Un interior largo, rectangular. A la derecha: una hilera de mesas, cuatro sillas cada una. La pared lateral empapelada: búhos guiñando el ojo, encaramados sobre señales callejeras, una alusión al nombre del bar[2]. Suelo de linóleo a cuadros; a la izquierda un mostrador, una docena de taburetes. Detrás del mostrador una plancha de madera, la cocina al fondo, con utensilios: sartenes, espátulas colgadas de ganchos, una plataforma para poner platos. A la izquierda, enfrente: una caja registradora.
Abierta, vacía. Monedas en la estera del suelo.

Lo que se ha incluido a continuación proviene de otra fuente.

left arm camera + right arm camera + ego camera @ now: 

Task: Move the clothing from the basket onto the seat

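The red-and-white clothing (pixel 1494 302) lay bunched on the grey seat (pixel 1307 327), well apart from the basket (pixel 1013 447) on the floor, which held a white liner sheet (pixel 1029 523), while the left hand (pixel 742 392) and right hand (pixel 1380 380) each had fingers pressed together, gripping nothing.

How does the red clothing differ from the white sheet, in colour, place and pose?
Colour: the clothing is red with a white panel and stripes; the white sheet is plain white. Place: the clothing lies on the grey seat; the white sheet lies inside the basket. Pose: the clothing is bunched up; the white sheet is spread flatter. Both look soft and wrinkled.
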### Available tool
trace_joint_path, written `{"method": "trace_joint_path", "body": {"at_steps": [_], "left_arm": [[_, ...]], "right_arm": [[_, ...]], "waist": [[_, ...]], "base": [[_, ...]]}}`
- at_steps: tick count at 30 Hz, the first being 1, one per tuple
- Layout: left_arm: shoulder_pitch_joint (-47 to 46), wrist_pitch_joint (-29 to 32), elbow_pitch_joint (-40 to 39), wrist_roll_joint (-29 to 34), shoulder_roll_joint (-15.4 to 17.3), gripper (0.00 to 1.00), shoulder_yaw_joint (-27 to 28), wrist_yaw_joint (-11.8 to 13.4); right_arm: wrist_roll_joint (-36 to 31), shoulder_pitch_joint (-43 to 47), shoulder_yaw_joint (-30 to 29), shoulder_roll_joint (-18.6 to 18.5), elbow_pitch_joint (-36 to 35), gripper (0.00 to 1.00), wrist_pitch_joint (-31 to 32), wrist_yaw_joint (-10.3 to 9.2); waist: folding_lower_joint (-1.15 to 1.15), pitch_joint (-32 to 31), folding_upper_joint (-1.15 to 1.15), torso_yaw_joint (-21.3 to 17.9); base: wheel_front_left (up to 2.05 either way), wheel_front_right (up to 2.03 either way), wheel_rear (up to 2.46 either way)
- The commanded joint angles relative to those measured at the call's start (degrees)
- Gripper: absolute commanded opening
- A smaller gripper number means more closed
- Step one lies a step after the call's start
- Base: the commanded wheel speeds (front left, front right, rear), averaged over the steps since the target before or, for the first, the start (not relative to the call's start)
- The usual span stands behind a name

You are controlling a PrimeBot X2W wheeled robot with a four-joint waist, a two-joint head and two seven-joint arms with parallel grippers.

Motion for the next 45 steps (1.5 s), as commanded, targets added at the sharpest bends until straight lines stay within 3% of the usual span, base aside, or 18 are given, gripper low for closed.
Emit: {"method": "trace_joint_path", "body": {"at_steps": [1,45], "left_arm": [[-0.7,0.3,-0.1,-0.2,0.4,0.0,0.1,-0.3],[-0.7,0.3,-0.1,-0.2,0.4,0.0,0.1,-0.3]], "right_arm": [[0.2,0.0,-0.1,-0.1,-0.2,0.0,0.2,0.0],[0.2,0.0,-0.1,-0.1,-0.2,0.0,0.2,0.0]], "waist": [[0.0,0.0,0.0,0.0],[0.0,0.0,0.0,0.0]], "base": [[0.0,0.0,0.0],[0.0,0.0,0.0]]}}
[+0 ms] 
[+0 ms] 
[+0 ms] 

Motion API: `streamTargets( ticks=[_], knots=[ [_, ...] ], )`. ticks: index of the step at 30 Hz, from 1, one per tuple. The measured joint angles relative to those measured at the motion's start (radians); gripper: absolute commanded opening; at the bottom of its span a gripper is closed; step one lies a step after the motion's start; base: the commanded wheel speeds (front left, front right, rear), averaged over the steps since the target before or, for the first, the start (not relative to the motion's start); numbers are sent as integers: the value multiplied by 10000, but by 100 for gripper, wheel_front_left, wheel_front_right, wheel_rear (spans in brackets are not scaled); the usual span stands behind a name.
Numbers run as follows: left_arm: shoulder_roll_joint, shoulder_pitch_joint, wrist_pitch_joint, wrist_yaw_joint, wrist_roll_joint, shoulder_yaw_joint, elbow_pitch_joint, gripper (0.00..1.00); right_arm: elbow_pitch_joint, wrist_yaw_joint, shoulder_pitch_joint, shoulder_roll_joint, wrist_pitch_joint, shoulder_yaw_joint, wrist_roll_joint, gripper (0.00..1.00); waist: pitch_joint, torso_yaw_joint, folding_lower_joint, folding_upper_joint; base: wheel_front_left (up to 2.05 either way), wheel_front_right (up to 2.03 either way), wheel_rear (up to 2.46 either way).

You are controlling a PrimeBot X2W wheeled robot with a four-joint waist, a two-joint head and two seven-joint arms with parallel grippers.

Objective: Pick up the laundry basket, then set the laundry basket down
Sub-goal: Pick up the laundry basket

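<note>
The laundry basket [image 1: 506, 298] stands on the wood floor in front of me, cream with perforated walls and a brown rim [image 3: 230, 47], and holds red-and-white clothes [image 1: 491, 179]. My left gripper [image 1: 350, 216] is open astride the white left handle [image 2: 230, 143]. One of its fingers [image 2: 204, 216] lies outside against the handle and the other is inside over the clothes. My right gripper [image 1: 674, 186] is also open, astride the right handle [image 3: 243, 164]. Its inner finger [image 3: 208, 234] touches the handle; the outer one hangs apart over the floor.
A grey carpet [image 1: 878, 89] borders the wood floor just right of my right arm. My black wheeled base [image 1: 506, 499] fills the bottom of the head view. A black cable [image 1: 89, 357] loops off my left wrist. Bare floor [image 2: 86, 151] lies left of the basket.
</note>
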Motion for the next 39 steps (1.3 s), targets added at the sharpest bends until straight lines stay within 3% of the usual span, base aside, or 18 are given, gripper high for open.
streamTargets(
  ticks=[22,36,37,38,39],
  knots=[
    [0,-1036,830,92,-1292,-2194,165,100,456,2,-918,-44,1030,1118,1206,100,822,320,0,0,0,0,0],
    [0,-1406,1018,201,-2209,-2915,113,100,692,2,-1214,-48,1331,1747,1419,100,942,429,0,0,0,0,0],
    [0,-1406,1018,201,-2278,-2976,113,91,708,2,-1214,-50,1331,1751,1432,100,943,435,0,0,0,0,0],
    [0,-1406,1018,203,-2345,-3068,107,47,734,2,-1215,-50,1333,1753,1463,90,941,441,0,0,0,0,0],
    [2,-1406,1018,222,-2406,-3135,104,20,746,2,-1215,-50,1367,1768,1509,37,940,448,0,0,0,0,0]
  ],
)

Tres mesas desordenadas: comida derramada, bandejas volcadas, servilletas y platos rotos en el suelo. Indicios de lucha que conducían a la cocina; un zapato de tacón junto a una silla volcada.
Ed entró en la cocina. Comida a medio freír, platos rotos, sartenes en el suelo. Una caja de caudales bajo el mostrador del cocinero: abierta, monedas caídas. Señales de lucha similares a las anteriores, manchas de suela negra que llevaban a la puerta de un depósito refrigerado.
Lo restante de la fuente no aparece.